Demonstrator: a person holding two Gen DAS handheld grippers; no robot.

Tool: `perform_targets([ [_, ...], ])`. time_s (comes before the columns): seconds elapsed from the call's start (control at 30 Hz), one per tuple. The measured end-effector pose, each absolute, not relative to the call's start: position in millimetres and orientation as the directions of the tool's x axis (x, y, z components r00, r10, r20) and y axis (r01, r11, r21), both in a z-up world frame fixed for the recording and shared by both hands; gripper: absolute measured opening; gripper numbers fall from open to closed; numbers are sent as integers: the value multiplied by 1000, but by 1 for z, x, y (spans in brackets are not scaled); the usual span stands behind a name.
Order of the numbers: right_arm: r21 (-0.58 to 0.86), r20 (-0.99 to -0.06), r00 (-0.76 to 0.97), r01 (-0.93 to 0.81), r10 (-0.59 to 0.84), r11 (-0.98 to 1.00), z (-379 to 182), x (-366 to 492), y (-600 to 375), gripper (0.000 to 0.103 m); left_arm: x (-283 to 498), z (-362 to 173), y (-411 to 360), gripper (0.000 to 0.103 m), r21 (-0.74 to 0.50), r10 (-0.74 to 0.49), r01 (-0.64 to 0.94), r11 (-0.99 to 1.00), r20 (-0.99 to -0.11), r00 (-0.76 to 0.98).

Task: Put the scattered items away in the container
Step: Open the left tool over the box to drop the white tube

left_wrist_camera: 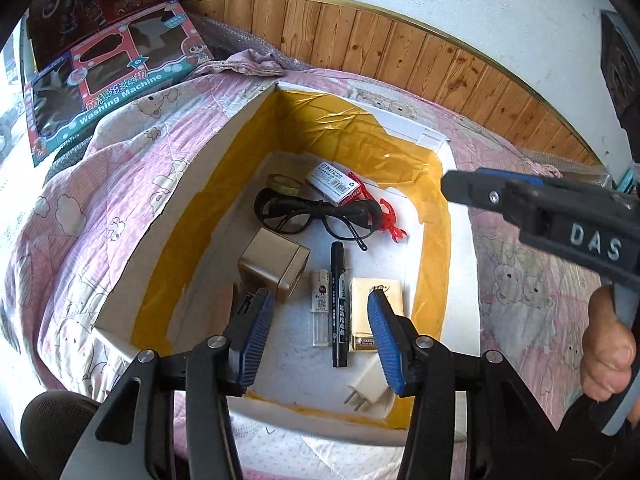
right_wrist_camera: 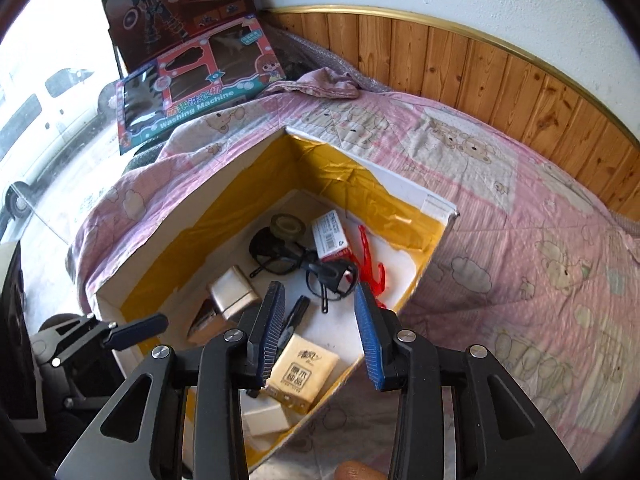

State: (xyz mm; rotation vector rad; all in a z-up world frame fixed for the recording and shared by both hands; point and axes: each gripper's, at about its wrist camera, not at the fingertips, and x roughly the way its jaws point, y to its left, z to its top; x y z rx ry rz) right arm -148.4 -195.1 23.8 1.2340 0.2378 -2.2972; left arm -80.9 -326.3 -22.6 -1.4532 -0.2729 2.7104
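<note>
Both grippers hang over the box (left_wrist_camera: 120, 312), jaws apart, nothing held: left gripper (left_wrist_camera: 320, 340) above the near end, right gripper (right_wrist_camera: 320, 332) above the near-right corner; in the left view the right one sits past the box's right wall, fingers together or apart I can't tell from that angle. Box is white outside, yellow tape lining the inner walls, open top, resting on a pink quilt (right_wrist_camera: 520, 260); far wall stands taller than the near and right edges. All items visible lie inside the box. Marker (left_wrist_camera: 338, 304) lies long axis running near-to-far, cap at the far end, between a thin white tube (left_wrist_camera: 320, 308) on its left and a tissue pack (left_wrist_camera: 374, 312) on its right, all three nearly parallel and just beside each other. Plug (left_wrist_camera: 366, 390) at the near edge, prongs pointing near-left. Gold cube (left_wrist_camera: 274, 268) sits by the left wall. Glasses (left_wrist_camera: 316, 216) lie crosswise mid-box, arms unfolded, one arm toward the marker cap. Behind them: tape roll (left_wrist_camera: 284, 184), a small white-and-red carton (left_wrist_camera: 336, 184), a red plastic piece (left_wrist_camera: 390, 216) by the right side. Floor between marker and cube is bare. Toy boxes (right_wrist_camera: 192, 80) lean at the quilt's far-left; wood panelling (right_wrist_camera: 480, 64) runs along the wall.
</note>
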Motion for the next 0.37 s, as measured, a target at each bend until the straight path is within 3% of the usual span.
perform_targets([
  [0.37, 126, -806, -437, 534, -400, -836, 37, -80, -163, 38, -32, 11, -301, 51, -132, 113, -9, -991, -808, -578],
])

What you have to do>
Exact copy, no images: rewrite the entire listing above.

Task output>
Demonstrator: a person holding two Gen DAS handheld grippers; no robot.

Tool: `perform_targets([ [_, ...], ])`. time_s (comes before the columns): seconds elapsed from the call's start (control at 30 Hz), one per tuple. The measured end-effector pose, each absolute, not relative to the call's start: position in millimetres and orientation as the directions of the tool's x axis (x, y, z components r00, r10, r20) and y axis (r01, r11, r21), both in a z-up world frame fixed for the recording and shared by both hands; gripper: absolute measured opening; gripper numbers fall from open to closed; numbers are sent as integers: the value multiplied by 1000, but by 1 for z, x, y (spans in brackets are not scaled); the usual span stands behind a name.
Order of the numbers: right_arm: r21 (-0.58 to 0.86), r20 (-0.99 to -0.06), r00 (-0.76 to 0.97), r01 (-0.93 to 0.81), r10 (-0.59 to 0.84), r11 (-0.98 to 1.00), z (-379 to 182), x (-366 to 492), y (-600 to 375), gripper (0.000 to 0.103 m); left_arm: x (-283 to 498), z (-362 to 173), y (-411 to 360), gripper (0.000 to 0.103 m), r21 (-0.74 to 0.50), r10 (-0.74 to 0.49), r01 (-0.64 to 0.94), r11 (-0.99 to 1.00), r20 (-0.99 to -0.11), r00 (-0.76 to 0.98).

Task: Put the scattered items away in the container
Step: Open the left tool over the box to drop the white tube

left_wrist_camera: 
right_wrist_camera: 

State: (xyz mm; rotation vector rad; all in a z-up world frame fixed for the recording and shared by both hands; point and axes: each gripper's, at about its wrist camera, not at the fingertips, and x roughly the way its jaws point, y to its left, z to its top; x y z rx ry rz) right arm -148.4 -195.1 23.8 1.2340 0.2378 -2.2972; left arm -80.9 -326.3 -22.6 -1.4532 -0.2729 2.7104
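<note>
Both grippers hang over the box (left_wrist_camera: 120, 312), jaws apart, nothing held: left gripper (left_wrist_camera: 320, 340) above the near end, right gripper (right_wrist_camera: 320, 332) above the near-right corner; in the left view the right one sits past the box's right wall, fingers together or apart I can't tell from that angle. Box is white outside, yellow tape lining the inner walls, open top, resting on a pink quilt (right_wrist_camera: 520, 260); far wall stands taller than the near and right edges. All items visible lie inside the box. Marker (left_wrist_camera: 338, 304) lies long axis running near-to-far, cap at the far end, between a thin white tube (left_wrist_camera: 320, 308) on its left and a tissue pack (left_wrist_camera: 374, 312) on its right, all three nearly parallel and just beside each other. Plug (left_wrist_camera: 366, 390) at the near edge, prongs pointing near-left. Gold cube (left_wrist_camera: 274, 268) sits by the left wall. Glasses (left_wrist_camera: 316, 216) lie crosswise mid-box, arms unfolded, one arm toward the marker cap. Behind them: tape roll (left_wrist_camera: 284, 184), a small white-and-red carton (left_wrist_camera: 336, 184), a red plastic piece (left_wrist_camera: 390, 216) by the right side. Floor between marker and cube is bare. Toy boxes (right_wrist_camera: 192, 80) lean at the quilt's far-left; wood panelling (right_wrist_camera: 480, 64) runs along the wall.
</note>
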Motion for the next 0.37 s, as measured, a target at each bend until the straight path is within 3% of the usual span.
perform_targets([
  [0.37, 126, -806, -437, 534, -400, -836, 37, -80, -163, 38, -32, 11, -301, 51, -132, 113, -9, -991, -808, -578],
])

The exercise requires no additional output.